Major British internet service providers will start sending out alerts to subscribers they believe to be unlawfully downloading copyrighted material. Not that there will be any consequences beyond that.
The letter-writing campaign comes as part of a broader “consumer awareness” drive about legitimate online content services, run by Creative Content U.K., a partnership between ISPs and rights-holder groups. It will begin sometime after the spring of 2015, when the coalition will launch a “a major multi-media education awareness campaign, led by content creators and part-funded by government, that aims to create wider appreciation of the value and benefits of entertainment content and copyright.”
The ISPs will send out alerts to suspected infringers – up to 4 a year — telling them that “unlawful filesharing may have taken place on their connect and offering advice on where to find legitimate sources of entertainment content.” That’s it though.

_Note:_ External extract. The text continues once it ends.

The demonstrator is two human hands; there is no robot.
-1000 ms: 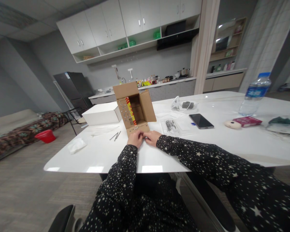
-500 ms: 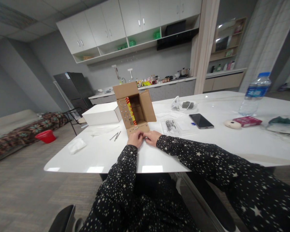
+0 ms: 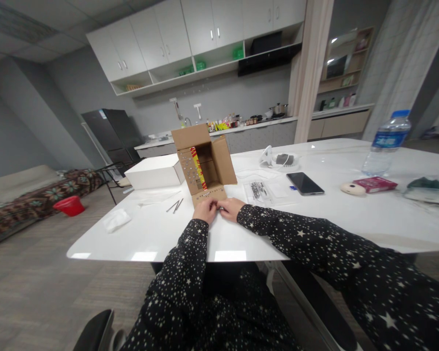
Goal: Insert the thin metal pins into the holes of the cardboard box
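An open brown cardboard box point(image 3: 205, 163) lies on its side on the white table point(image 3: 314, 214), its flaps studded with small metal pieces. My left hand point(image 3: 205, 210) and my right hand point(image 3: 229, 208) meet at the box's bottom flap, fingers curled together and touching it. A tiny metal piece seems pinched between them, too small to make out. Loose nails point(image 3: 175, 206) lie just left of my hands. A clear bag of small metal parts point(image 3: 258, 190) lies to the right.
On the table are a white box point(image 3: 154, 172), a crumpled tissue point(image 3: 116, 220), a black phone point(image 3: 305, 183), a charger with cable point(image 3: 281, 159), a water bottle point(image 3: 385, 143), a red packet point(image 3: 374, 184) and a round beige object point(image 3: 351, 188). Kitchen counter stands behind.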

This campaign won’t lead to people getting their connections suspended.
Four years ago, it did very much look like people in the U.K. would be cut off for so-called piracy. The Digital Economy Act 2010, fast-tracked through the parliamentary process at the end of the last government, did give the government the ability to bring in such “technical measures”. However, arguably due to the rushed nature of the legislation, its implementation has seen numerous delays due to (unsuccessful) legal challenges and arguments over costs.

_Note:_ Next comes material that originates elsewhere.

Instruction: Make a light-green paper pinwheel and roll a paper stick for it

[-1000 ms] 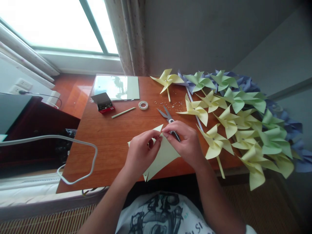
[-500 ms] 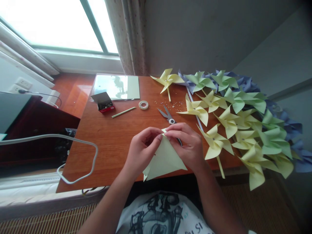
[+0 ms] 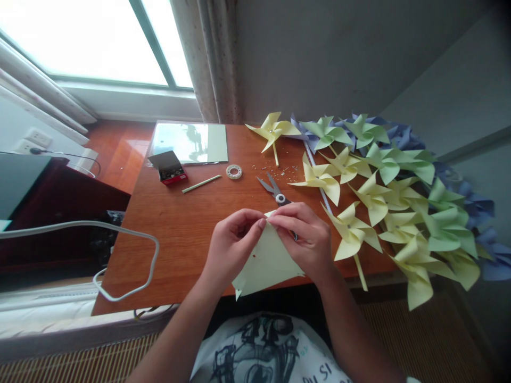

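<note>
Left hand (image 3: 231, 246): fingers curled, thumb and fingertips pinching the top corner of the folded pale yellow paper (image 3: 266, 263).
Right hand (image 3: 305, 239): fingertips pressed together on the same corner, meeting the left hand's fingertips; the palm covers the paper's right edge.
Folded pale yellow paper: a triangle hanging below the pinch, its lower points reaching past the near edge of the wooden table (image 3: 179, 223).
Scissors (image 3: 275, 192): just beyond the pinch, blades parted and pointing away; the handles run under the right hand.
Small box (image 3: 166, 168): well to the left of the pinch and farther off, red base with the dark lid flipped open; small shiny pieces lie inside, too small to tell what they are.
Clear plastic sleeve (image 3: 189, 142): beyond the box, lying flat with pale sheets in it; glare hides how many.
Tape roll (image 3: 233, 172): beyond the pinch, slightly left, flat on the table.
Pale stick (image 3: 202, 184): between the box and the tape roll, nearer than both.
Paper scraps (image 3: 279, 171): tiny bits scattered just past the scissor blades.
Pinwheels (image 3: 383, 197): a heap of yellow, green and blue ones right of the right hand, overlapping and spilling over the table's right edge; the nearest yellow one sits just beside the right wrist.
</note>
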### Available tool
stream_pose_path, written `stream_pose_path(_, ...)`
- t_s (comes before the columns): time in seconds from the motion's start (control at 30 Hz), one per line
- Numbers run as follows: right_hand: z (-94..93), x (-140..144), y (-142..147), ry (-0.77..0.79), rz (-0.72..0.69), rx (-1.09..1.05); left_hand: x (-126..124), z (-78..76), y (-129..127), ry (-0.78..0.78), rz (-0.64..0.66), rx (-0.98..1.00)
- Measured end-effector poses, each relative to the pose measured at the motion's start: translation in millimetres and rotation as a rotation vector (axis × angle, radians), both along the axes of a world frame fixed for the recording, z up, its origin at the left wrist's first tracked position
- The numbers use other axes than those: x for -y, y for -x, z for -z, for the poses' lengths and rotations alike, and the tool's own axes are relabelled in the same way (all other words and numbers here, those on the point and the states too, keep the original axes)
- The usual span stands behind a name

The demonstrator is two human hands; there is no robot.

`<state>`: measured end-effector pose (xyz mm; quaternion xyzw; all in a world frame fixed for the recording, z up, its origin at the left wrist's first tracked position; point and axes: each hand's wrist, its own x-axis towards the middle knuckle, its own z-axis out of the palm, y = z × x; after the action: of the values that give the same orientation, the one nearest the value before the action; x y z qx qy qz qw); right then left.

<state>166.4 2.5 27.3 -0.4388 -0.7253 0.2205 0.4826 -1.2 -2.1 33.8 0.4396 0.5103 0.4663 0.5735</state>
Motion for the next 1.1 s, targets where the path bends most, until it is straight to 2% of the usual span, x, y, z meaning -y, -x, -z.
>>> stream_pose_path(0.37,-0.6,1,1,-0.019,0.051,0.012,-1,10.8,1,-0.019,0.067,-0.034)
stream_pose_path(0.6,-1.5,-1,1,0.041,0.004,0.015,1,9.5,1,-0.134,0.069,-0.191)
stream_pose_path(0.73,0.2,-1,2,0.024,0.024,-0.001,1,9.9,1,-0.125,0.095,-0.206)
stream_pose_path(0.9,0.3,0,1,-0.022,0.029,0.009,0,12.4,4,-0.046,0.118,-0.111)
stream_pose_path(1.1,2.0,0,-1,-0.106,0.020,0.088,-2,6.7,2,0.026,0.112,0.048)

In the meanwhile, France provided an excellent case study for what happens when you do move on to cutting people off from the internet – a three-strikes-and-you’re-out provision in its Hadopi copyright law, also introduced in 2010, was scrapped in 2013 because the penalty was disproportionate and the whole system overly expensive.
It seems the British government and rights-holder industry are currently content with going after copyright-infringement-friendly sites and platforms instead, targeting their funding by working with advertisers and payment processors, and blocking access to them at the ISP level. In France, the authorities have gone a step further by ordering search engines to pretend that these sites don’t exist.
Of course, the digital media delivery scene looks very different these days to the way it was back in 2010, what with services such as Spotify and Amazon Instant Video allowing people to listen to or view almost everything they like for free (for music at least) or at low cost.
It’s doubtful that people who unlawfully download copyrighted material are unaware of these services — and there’s a lot of relatively obscure content that remains impossible to find legally — but they are easier to use and less risky, and there’s nothing wrong with reminding people that they’re out there.